Steven Avery's lawyer appears to be increasingly confident he will soon be a free man.
Kathleen Zellner has been gleefully tweeting anecdotes about the current circumstances of the subject of the hit series 'Making a Murderer'.
SA's former cellmate doesn't like him. That always happens when one guy is innocent and the other is not. #MakingAMurderer— Kathleen Zellner (@ZellnerLaw) February 25, 2016
— Kathleen Zellner (@ZellnerLaw) February 20, 2016
The directors of the show, Laura Ricciardi and Moira Demos, have confirmed they have spoken to Zellner and are hoping to begin filming a second series as Avery once again seeks to prove his innocence.
They said: "From our perspective this story is obviously not over. It’s real life and (Avery and Dassey’s) cases are both still pending."
Zellner has already raised a number of points questioning the evidence used to convict her client of the murder of Teresa Halbach.
She suggests it does not make sense that the real killer would go to the trouble of trying to destroy her body yet be sloppy enough to leave traces of his involvement elsewhere.

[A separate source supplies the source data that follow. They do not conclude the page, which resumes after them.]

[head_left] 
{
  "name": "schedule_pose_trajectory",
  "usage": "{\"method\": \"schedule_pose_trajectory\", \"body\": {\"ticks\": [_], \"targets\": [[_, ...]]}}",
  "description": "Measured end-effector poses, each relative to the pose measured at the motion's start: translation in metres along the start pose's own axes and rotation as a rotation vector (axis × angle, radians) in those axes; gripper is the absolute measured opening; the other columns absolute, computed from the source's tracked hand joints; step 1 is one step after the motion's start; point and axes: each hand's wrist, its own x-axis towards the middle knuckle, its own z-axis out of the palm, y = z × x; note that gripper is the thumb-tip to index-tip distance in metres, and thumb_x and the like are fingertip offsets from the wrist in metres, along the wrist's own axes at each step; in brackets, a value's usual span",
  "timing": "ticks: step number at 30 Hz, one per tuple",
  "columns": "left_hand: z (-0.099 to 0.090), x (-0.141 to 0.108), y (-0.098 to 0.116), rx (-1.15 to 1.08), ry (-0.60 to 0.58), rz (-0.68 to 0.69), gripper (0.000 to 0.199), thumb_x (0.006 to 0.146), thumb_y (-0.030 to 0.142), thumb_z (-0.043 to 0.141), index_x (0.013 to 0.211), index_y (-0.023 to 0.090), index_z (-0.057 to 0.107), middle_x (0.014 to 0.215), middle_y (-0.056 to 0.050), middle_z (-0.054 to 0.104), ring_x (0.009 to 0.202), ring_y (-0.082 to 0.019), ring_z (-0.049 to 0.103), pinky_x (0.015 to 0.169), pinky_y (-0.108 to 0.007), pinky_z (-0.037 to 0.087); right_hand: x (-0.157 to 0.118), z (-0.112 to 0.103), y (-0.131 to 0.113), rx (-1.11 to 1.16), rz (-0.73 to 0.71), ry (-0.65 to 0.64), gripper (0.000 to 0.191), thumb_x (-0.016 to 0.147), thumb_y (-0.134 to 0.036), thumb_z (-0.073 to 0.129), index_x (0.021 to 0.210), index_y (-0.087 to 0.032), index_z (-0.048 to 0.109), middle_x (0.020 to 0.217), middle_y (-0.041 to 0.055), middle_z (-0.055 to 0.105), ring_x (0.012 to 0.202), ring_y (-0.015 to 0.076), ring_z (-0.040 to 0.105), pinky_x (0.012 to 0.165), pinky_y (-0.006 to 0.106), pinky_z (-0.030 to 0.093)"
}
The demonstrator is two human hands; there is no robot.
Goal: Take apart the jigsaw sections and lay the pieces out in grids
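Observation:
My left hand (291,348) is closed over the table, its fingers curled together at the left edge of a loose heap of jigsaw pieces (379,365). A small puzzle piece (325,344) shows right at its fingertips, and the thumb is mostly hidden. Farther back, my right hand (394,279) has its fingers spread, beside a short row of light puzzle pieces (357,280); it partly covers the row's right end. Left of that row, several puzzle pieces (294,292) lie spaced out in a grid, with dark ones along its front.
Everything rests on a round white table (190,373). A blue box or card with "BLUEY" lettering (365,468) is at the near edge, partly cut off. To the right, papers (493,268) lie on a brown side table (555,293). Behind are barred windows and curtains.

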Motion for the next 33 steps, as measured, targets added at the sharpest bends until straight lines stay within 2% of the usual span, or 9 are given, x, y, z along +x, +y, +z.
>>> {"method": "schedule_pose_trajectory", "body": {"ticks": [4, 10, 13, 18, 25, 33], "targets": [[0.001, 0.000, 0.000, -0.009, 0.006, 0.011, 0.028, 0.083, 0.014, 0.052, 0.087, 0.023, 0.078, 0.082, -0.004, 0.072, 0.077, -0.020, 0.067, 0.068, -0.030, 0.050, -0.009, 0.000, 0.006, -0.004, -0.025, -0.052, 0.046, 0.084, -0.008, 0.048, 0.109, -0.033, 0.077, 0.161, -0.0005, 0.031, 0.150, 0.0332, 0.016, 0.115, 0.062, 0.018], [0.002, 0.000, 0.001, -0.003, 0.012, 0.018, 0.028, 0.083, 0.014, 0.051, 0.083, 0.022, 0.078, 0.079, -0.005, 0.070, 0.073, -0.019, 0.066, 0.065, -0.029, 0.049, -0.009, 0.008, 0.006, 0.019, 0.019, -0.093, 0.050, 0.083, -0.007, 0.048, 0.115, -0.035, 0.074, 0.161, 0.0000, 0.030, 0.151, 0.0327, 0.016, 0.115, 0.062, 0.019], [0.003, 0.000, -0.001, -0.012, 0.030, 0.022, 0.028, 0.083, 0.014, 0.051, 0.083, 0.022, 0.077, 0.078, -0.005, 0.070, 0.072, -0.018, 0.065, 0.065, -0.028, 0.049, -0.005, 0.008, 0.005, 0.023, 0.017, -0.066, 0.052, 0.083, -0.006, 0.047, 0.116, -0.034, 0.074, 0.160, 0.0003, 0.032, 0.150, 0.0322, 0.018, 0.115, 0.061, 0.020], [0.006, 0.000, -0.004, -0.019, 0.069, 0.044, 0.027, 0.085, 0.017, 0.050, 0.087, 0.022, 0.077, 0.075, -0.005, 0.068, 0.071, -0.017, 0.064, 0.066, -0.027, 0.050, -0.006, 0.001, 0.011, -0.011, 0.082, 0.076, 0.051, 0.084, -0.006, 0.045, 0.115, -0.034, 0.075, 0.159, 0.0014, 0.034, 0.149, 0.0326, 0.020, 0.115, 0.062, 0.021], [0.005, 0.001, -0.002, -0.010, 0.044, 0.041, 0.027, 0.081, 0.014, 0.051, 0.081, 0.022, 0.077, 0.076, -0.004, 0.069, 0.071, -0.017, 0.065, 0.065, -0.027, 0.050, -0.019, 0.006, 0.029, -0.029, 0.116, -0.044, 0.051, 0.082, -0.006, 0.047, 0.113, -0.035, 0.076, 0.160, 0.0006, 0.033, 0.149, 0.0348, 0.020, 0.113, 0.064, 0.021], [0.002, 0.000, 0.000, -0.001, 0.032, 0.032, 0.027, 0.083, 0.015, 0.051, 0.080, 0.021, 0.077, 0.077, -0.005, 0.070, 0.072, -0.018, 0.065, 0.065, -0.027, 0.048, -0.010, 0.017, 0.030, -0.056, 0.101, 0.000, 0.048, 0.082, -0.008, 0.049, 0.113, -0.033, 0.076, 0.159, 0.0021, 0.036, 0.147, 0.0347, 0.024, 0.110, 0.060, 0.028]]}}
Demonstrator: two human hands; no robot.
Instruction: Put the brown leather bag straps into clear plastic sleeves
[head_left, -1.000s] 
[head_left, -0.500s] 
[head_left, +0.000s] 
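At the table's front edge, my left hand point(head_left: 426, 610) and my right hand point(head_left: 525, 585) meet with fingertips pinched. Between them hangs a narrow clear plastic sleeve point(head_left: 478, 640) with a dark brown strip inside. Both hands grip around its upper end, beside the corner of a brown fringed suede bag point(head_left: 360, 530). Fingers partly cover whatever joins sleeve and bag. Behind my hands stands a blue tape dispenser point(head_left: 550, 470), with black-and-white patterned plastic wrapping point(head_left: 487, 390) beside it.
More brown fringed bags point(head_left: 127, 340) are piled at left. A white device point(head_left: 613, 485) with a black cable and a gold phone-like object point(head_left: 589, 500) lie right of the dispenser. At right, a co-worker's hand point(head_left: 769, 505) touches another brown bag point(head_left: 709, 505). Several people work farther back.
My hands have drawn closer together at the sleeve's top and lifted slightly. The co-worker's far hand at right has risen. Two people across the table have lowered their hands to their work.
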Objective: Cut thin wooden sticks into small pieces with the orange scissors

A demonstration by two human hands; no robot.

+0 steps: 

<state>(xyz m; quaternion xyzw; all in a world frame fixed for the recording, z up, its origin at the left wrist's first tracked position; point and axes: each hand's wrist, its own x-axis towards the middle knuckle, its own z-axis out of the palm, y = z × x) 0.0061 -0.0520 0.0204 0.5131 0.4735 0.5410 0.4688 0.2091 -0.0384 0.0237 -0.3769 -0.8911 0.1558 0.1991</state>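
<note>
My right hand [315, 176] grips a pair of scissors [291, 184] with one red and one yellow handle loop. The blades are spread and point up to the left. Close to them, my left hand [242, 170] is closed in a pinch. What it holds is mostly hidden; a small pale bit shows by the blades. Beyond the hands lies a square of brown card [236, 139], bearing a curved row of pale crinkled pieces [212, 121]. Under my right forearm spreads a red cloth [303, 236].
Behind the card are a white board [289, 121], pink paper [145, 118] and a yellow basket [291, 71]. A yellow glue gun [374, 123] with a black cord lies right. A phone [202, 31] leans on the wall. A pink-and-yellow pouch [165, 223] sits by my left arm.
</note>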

Killer would not reduce body to bone fragments to destroy evidence but leave car intact w/his blood. #MakingAMurderer— Kathleen Zellner (@ZellnerLaw) February 19, 2016
TH throat cut (- blood) Head shot (- spatter) But RAV4 has her blood -so she was put in car & driven 20 ft to burn pit? #MakingAMurderer— Kathleen Zellner (@ZellnerLaw) February 17, 2016
Avery, now 53, was convicted of Halbach's murder in 2007 and sentenced to life imprisonment without parole.
It is hoped that new evidence using advanced Luminol testing will spark a fresh appeal.
Zellner said: "There was a very poor investigation done of the victim's background, who she was involved with and circumstances of her life.
"It had all the hallmarks of a wrongful conviction case and then when I met him I realised in the time I spent with him in 15 or 20 hours, I absolutely don't believe he committed this murder.
"I don't believe he is capable of committing a murder. But that's not the key thing - it's the evidence that's just flawed."